====== Material for the task
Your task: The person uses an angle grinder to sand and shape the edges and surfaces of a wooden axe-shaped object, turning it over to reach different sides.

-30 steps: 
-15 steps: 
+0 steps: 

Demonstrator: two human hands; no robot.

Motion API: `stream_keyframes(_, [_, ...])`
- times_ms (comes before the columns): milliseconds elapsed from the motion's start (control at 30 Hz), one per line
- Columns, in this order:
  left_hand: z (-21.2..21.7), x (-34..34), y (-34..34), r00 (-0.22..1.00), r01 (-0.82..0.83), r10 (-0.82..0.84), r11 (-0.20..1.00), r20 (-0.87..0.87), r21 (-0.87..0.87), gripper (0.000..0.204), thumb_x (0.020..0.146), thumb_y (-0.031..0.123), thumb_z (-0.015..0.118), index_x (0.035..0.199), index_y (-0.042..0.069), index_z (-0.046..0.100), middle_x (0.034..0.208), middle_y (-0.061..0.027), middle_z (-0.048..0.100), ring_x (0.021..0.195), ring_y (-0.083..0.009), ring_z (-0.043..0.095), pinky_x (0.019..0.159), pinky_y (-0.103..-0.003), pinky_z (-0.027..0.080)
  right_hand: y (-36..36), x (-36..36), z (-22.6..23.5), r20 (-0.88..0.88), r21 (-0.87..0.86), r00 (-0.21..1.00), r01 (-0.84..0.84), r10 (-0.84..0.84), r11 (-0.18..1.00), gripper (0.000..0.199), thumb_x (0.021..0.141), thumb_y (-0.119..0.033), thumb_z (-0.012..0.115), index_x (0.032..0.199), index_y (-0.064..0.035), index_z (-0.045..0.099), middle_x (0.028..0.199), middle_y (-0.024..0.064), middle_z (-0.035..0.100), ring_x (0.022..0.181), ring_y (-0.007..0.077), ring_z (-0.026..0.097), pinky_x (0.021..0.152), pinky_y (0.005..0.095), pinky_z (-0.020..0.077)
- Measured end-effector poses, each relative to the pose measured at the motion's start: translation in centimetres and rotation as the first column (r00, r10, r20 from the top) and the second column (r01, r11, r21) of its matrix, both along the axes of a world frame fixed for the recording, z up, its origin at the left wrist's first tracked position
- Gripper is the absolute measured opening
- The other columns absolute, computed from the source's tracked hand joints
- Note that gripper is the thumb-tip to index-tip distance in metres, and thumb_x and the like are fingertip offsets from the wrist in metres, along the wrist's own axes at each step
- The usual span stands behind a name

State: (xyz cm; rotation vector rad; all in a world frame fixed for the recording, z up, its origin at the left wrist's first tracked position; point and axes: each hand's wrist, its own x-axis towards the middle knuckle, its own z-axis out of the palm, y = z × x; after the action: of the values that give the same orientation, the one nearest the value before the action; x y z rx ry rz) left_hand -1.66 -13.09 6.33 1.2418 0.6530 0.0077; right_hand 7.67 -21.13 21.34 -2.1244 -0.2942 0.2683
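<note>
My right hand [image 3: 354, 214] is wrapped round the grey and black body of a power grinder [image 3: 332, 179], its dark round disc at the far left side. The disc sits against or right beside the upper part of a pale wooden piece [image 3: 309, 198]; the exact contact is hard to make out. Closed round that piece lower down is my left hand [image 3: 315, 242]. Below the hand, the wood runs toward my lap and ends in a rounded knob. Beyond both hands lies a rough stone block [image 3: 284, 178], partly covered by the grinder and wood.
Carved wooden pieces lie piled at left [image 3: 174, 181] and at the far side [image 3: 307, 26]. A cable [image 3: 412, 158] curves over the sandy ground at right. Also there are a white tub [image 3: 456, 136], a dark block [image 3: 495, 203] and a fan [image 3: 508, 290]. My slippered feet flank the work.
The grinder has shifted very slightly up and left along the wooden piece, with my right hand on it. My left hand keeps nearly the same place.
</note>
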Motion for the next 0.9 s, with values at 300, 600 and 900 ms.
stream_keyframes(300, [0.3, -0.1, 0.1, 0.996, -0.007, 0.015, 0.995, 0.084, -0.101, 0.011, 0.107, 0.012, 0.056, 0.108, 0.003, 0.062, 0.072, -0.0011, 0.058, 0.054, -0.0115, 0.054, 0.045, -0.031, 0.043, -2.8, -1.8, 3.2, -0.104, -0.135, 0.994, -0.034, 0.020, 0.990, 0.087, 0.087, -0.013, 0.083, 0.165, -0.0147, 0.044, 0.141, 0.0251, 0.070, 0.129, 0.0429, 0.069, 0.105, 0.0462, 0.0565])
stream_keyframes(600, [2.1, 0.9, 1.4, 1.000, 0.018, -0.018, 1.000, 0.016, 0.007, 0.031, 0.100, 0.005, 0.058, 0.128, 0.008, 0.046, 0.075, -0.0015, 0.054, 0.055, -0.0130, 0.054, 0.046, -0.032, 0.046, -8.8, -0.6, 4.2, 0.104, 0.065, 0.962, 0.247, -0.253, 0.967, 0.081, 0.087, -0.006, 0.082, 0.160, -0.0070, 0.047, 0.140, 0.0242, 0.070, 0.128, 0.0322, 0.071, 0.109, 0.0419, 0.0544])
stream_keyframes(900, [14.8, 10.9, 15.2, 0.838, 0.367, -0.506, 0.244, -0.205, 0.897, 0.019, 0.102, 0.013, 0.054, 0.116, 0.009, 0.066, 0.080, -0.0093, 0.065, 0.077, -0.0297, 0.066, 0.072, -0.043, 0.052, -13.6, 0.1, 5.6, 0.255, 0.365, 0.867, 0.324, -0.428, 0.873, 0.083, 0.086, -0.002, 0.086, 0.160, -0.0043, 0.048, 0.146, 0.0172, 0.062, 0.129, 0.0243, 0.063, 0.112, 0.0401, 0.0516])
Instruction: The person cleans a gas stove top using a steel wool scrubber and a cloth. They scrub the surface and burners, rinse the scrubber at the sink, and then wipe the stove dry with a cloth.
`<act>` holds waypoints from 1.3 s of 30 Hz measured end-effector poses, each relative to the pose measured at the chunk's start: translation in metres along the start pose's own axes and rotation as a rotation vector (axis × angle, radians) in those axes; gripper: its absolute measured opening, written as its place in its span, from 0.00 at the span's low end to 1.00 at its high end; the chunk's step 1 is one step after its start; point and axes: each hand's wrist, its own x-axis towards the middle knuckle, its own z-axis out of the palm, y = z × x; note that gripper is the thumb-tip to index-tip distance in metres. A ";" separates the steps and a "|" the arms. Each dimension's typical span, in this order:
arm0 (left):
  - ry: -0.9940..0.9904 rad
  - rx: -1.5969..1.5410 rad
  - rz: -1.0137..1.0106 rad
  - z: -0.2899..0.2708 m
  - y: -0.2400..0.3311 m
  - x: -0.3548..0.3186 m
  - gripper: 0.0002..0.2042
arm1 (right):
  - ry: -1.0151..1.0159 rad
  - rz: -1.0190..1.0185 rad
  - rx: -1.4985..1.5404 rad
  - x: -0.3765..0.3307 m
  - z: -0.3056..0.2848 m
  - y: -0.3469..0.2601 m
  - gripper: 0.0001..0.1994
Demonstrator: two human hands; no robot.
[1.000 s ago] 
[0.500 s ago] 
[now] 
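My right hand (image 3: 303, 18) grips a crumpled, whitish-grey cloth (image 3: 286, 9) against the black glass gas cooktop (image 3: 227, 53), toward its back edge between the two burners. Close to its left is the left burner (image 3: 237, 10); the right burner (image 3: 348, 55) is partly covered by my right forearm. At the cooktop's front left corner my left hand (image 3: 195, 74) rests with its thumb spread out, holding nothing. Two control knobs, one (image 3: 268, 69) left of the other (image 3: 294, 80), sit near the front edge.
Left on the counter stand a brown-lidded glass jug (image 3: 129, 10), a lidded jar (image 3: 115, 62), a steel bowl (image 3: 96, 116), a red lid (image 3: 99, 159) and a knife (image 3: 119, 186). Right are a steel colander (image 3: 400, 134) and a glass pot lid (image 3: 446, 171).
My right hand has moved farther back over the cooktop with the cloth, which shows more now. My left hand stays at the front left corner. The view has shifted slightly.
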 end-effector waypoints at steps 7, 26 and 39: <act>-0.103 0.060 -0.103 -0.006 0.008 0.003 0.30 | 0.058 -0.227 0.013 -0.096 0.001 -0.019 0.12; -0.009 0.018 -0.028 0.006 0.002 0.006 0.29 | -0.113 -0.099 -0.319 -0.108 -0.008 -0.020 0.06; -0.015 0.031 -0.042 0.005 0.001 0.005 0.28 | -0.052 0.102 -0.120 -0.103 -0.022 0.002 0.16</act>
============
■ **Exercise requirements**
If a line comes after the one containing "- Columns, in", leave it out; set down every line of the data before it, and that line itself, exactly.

■ **Solution to the exercise**
Your task: The person uses an angle grinder to sand and shape the edges and surfaces of a wooden axe-shaped object, turning it over to reach different sides.

-30 steps: 
-15 steps: 
+0 steps: 

Demonstrator: two human hands; no robot.

Motion API: `stream_keyframes(_, [_, ...])`
- times_ms (comes before the columns): milliseconds elapsed from the motion's start (control at 30 Hz), one per line
- Columns, in this order:

Work on this exercise is now finished.